We covered common causes, safe fluids, simple home steps, and when medications need a vet. Watch for blood, repeated vomiting, or signs of dehydration and call your vet right away.
If symptoms are mild, this guide shows what to give dog for vomiting and how to watch over 24–48 hours. You’ve got a calm plan and clearer next steps.
FAQ
Q: How do you settle a dog’s stomach after throwing up?
A: Settling a dog’s stomach after throwing up involves removing food for 6–8 hours (adults), offering small water or electrolyte sips, then a bland chicken-and-rice meal; watch gums, water intake, and worsening symptoms.
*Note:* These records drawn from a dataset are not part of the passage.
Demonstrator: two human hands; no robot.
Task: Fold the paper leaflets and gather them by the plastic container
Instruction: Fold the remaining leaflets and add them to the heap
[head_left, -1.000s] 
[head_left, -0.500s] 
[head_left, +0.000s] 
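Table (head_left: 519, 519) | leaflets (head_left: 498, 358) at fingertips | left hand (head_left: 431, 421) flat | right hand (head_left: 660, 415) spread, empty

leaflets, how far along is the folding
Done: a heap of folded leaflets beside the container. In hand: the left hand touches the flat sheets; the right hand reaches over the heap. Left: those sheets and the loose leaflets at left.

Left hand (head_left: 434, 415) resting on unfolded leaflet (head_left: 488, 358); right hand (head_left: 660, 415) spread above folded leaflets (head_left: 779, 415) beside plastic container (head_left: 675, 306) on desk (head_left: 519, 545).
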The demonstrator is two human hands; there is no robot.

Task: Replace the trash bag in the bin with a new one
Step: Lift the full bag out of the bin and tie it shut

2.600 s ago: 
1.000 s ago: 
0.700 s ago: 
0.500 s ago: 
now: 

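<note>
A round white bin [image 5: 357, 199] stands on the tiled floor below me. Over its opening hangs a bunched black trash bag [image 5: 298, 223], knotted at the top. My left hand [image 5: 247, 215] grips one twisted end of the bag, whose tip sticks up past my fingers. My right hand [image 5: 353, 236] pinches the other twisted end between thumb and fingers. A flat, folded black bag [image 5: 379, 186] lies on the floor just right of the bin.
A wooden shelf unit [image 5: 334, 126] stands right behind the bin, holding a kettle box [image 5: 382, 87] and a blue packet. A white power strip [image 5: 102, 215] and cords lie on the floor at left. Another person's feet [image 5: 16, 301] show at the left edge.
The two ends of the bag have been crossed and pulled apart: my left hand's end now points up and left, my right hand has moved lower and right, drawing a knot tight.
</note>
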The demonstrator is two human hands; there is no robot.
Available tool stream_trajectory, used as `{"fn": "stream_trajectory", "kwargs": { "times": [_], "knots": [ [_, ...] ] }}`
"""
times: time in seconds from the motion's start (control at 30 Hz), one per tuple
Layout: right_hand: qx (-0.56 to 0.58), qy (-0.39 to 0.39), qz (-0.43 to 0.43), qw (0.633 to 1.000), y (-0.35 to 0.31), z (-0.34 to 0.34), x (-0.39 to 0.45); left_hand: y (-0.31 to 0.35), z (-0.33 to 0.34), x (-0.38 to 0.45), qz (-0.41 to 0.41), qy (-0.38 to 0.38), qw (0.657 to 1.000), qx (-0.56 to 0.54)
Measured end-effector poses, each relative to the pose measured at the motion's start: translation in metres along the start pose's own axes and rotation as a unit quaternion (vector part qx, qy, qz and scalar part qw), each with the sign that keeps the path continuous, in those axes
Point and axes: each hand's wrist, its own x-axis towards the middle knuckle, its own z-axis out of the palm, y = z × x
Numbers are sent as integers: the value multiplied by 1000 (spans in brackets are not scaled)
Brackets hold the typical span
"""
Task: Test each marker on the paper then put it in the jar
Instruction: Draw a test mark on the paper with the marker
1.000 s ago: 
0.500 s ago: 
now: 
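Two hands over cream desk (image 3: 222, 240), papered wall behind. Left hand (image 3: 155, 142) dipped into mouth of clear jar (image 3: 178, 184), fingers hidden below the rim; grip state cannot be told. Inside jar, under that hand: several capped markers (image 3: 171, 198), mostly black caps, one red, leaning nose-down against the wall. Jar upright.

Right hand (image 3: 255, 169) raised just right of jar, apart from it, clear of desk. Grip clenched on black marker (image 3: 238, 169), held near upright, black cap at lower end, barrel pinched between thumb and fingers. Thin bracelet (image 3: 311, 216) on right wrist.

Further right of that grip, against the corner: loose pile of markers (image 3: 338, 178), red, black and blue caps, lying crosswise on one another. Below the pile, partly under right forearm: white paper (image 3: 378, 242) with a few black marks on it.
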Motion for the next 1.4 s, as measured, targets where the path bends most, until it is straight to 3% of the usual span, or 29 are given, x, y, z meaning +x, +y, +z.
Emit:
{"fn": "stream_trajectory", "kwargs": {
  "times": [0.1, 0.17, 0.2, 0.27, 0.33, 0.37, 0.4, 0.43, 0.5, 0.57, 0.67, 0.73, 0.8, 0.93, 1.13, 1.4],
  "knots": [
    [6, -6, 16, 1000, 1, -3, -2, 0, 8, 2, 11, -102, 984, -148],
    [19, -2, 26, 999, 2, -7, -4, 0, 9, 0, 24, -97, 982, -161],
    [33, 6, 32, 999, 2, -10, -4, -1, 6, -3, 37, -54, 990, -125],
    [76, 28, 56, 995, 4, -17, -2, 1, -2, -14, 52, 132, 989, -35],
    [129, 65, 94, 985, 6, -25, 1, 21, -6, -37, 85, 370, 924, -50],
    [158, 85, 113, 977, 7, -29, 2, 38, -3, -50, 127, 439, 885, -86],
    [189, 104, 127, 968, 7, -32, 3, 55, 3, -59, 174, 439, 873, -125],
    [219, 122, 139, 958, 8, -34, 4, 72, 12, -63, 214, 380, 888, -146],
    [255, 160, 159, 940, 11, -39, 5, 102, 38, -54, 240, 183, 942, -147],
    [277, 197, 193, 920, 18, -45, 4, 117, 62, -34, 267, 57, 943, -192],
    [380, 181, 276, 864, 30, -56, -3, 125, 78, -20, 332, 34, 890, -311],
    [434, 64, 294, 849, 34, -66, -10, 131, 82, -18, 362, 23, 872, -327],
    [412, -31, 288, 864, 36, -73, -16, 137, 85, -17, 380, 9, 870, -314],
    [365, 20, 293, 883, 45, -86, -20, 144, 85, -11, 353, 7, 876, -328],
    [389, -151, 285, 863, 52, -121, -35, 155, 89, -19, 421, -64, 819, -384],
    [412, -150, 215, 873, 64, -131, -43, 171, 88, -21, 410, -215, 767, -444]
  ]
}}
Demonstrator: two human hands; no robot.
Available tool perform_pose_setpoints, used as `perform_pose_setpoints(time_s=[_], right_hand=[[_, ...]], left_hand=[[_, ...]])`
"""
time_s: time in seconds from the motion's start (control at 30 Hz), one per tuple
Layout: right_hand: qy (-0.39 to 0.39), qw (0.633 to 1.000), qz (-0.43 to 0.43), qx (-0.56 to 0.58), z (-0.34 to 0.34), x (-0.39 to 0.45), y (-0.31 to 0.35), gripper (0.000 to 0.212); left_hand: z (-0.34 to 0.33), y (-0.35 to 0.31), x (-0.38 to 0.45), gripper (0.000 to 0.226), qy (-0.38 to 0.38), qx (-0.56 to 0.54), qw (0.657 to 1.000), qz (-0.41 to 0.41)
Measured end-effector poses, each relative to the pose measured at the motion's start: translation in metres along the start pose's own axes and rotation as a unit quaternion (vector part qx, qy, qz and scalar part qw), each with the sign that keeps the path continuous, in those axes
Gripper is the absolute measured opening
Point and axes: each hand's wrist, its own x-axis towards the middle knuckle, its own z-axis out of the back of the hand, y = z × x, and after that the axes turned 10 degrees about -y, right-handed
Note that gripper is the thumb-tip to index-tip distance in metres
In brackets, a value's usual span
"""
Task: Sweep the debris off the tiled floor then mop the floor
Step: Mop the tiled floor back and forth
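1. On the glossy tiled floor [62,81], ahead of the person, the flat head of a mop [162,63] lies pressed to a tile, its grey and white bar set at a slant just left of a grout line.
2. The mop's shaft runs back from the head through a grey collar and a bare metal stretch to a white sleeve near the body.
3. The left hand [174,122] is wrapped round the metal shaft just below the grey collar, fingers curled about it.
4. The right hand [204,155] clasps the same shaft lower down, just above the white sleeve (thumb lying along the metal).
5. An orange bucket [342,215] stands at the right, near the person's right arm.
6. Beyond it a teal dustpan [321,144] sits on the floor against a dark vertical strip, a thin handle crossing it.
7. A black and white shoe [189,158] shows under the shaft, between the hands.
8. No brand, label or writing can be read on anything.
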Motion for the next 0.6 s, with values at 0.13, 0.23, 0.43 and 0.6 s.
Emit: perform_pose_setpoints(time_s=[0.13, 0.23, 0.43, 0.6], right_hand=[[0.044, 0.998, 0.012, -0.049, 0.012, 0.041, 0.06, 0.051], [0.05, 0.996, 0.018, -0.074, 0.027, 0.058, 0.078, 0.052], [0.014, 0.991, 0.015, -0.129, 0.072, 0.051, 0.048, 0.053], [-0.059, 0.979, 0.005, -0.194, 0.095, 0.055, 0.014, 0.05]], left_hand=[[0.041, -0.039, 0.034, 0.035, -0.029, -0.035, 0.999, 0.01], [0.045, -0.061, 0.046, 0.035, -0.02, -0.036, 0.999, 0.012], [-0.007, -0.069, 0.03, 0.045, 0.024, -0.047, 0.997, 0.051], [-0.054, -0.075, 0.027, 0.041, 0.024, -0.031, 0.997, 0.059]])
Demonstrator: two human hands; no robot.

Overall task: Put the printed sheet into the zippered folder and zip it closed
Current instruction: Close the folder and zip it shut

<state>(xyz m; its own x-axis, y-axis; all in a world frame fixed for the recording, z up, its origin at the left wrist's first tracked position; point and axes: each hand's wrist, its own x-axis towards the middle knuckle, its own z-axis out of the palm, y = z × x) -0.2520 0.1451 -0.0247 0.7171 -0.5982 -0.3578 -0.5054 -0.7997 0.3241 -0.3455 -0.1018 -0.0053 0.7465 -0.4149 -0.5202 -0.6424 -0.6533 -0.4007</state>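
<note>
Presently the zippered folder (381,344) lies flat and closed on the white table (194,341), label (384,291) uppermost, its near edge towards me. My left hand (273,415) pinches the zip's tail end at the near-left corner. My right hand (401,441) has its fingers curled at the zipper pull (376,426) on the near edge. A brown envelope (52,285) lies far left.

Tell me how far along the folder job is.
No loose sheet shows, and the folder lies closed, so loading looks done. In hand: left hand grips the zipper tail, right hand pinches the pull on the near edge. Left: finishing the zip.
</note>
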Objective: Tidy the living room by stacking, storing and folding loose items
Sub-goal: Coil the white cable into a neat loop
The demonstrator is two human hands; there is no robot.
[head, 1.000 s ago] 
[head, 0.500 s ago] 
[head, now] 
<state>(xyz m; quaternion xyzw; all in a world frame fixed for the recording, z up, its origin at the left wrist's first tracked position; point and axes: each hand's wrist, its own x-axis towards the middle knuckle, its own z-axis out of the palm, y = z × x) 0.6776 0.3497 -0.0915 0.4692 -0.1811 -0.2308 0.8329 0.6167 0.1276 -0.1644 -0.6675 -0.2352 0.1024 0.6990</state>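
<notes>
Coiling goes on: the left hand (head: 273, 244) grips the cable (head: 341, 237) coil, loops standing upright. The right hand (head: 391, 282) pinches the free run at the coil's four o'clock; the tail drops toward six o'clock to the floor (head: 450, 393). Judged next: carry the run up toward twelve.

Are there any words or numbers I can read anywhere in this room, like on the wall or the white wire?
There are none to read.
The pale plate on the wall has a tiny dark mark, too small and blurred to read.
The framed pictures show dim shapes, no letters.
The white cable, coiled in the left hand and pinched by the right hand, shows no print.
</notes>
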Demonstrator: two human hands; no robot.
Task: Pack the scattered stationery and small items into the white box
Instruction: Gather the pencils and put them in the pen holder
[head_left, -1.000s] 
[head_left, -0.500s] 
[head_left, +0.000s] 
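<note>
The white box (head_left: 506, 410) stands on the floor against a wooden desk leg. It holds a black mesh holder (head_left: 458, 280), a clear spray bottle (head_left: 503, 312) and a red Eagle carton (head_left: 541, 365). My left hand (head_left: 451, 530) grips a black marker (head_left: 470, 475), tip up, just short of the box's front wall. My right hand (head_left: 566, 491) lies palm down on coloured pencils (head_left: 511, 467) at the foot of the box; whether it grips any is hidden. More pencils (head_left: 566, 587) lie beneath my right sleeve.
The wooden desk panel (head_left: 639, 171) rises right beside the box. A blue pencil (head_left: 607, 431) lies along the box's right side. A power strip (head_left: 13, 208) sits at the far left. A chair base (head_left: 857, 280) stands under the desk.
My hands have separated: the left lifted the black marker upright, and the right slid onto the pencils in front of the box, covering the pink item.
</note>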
Q: When should I worry if my dog is vomiting?
A: You should worry if your dog is vomiting when vomiting is persistent over 24 hours, contains blood, they can’t keep liquids, show severe lethargy, abdominal swelling, collapse, seizures, or suspected toxin ingestion—call a vet immediately.
Q: What is the immediate remedy to stop vomiting?
A: The immediate remedy to stop vomiting is removing food, offering tiny water or electrolyte sips and ice chips, and resting; anti-vomiting medicines must be given only under veterinary guidance if vomiting continues.
Q: Is Pepto Bismol good for dogs with vomiting?
A: Pepto Bismol is not routinely recommended for dogs without vet approval because of overdose and side-effect risks; always check with your veterinarian before using it, and prefer vet-prescribed antiemetics instead.